## WORK REQUEST:
Repeat the data exactly, leaving out any image.

## PROVIDED MATERIAL:

BEGIN

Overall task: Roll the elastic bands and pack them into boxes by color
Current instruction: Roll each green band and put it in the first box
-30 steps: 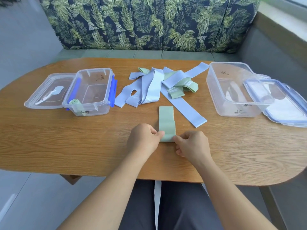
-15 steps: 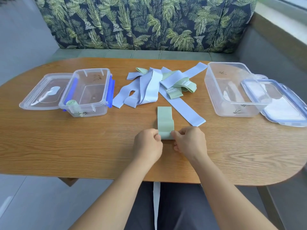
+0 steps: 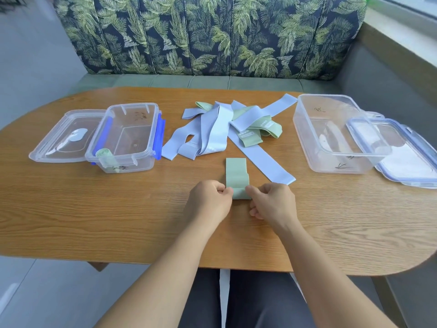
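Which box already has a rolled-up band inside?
The smaller box on the left, with blue clips: a green roll stands in its near corner. The bigger box on the right shows no roll.

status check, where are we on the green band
Left hand and right hand pinch green band at its rolled near end. One green roll in left box. Nothing in the way.

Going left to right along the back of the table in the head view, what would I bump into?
Loose clear lid → small box with blue clips → pile of bands → big clear box → blue-rimmed lid.
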Demonstrator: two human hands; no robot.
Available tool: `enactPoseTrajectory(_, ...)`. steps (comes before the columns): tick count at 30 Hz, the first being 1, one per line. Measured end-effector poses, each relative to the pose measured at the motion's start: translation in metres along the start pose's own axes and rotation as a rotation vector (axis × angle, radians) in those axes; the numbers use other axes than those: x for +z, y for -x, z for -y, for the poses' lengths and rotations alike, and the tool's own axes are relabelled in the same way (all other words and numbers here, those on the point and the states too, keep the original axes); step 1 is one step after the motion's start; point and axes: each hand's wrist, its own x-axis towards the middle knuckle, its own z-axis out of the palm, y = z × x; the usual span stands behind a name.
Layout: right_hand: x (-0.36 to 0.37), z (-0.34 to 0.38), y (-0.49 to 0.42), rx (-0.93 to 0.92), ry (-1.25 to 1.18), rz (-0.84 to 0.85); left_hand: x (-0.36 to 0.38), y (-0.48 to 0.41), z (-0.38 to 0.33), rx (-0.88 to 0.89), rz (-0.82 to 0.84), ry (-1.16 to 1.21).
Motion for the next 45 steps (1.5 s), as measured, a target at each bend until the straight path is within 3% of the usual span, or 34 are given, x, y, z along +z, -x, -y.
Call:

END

## SOLVED PROBLEM:
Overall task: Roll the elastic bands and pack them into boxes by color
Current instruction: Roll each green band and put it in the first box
-30 steps: 
-15 steps: 
+0 steps: 
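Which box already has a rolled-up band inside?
The smaller box on the left, with blue clips: a green roll stands in its near corner. The bigger box on the right shows no roll.

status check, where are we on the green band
Left hand and right hand pinch green band at its rolled near end. One green roll in left box. Nothing in the way.

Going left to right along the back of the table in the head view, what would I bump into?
Loose clear lid → small box with blue clips → pile of bands → big clear box → blue-rimmed lid.
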Demonstrator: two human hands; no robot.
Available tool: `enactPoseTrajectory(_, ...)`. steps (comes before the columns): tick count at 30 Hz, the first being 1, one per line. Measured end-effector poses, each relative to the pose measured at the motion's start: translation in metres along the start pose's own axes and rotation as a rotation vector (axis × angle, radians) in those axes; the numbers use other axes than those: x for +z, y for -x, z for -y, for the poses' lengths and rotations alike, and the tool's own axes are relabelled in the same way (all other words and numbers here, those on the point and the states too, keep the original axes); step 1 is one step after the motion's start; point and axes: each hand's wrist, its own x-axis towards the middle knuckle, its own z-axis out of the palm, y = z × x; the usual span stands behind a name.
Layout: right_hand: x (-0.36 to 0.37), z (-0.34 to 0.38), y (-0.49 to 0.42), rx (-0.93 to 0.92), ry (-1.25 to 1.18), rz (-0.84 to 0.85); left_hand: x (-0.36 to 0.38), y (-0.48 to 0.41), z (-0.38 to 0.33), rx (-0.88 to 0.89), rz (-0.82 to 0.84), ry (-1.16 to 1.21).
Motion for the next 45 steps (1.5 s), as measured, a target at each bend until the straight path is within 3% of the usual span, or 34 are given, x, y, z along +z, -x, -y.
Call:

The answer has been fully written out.